State governments are still recovering from this unprecedented level of fraud. At the state level, estimated losses range from several hundred thousand dollars paid by less populous states to hundreds of millions in those more heavily populated. In at least two states, the fraud price tag has soared into the billions.

This article highlights the challenges state governments face in recovering from UI fraud and offers some tips on how fraud analytics can help.

Analyzing the Data

Since the pandemic, the DOL Office of Inspector General (OIG) has received more than 144,000 fraud complaints and has independently opened more than 39,000 investigations concerning UI fraud, more than 1,000 times the number from before the pandemic.

State governments are still sifting through mountains of data to identify fraudulent claims and try to recover as many improper payments as possible. But analyzing millions of claims and the corresponding data can be overwhelming and time-consuming—keeping state employees from focusing on serving the citizens. That’s why states are turning to firms like Forvis Mazars to help them get answers.

Identifying Fraud

By using a combination of fraud analytics and forensic accounting techniques, Forvis Mazars has been able to help states like Colorado and Kansas identify suspicious UI claims and provide information they can use to potentially track down perpetrators and potentially recover funds.

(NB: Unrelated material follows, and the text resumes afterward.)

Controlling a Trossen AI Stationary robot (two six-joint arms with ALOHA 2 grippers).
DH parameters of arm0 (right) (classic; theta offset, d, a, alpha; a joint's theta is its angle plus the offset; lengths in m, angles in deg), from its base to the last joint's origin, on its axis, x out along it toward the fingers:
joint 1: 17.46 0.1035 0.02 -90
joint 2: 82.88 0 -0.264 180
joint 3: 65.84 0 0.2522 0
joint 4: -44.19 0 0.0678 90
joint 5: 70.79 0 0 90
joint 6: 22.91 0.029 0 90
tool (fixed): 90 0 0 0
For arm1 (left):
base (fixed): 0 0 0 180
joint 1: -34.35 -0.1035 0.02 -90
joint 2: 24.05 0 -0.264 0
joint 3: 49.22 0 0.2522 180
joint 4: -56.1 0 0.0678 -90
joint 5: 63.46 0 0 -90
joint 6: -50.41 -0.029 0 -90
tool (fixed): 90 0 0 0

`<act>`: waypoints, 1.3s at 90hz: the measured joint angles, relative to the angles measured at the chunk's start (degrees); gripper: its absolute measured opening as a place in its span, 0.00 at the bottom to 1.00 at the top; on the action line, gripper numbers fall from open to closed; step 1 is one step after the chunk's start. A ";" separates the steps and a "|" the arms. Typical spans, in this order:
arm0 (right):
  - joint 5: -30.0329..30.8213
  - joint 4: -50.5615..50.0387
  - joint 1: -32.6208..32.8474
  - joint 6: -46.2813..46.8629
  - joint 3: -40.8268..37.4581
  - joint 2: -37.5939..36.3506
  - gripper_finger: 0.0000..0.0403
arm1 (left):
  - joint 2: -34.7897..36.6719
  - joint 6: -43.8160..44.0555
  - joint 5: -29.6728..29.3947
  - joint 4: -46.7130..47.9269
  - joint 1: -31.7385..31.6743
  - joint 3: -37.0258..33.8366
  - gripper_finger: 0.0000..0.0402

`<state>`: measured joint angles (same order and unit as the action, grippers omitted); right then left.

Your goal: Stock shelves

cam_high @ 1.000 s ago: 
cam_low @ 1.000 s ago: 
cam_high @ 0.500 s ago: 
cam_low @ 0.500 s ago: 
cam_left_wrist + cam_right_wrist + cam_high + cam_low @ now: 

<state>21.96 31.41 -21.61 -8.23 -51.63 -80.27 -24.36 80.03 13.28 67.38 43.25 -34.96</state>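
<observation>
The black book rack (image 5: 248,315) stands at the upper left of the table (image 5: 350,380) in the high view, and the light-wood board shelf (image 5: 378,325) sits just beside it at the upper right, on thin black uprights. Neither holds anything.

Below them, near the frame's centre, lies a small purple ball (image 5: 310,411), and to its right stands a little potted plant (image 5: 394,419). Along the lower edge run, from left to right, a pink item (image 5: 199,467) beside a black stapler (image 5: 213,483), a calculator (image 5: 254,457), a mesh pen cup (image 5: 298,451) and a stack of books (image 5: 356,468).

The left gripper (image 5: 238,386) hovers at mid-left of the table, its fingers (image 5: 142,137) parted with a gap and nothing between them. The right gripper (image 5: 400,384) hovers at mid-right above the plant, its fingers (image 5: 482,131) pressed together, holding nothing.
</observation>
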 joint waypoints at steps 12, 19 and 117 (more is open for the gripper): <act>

Our experience and knowledge of schemes and tactics used by scammers has helped Forvis Mazars develop dozens of procedures to swiftly analyze millions of claims and identify potential indicators of improper and fraudulent payments. Rather than using traditional sampling, we have found that analyzing 100% of claims is more beneficial, as it allows for the identification of patterns or anomalies that might not be evident in a sampling approach. This provides states with a more in-depth look at the data, which offers more confidence in the information identified. For Colorado, Forvis Mazars used this approach to assist the state in reviewing more than 4 million UI claims from March 2020 to April 2021, identifying $73.1 million in potentially fraudulent benefit payments.2

In Kansas, Forvis Mazars leveraged a combination of four approaches, including an approach based on self-reported fraud data the state had collected through an online portal, a machine learning-based approach, an egregious flag approach, and a risk-scoring approach to identify between $441 million and $466 million in potentially fraudulent benefit payments for the period from January 2020 through March 2022. The graphic below illustrates the breakdown of these claims by risk score, with risk score across the x-axis and the percentage of claimants at each risk-score level on the y-axis. The various colors represent the claimants that were flagged by the various approaches.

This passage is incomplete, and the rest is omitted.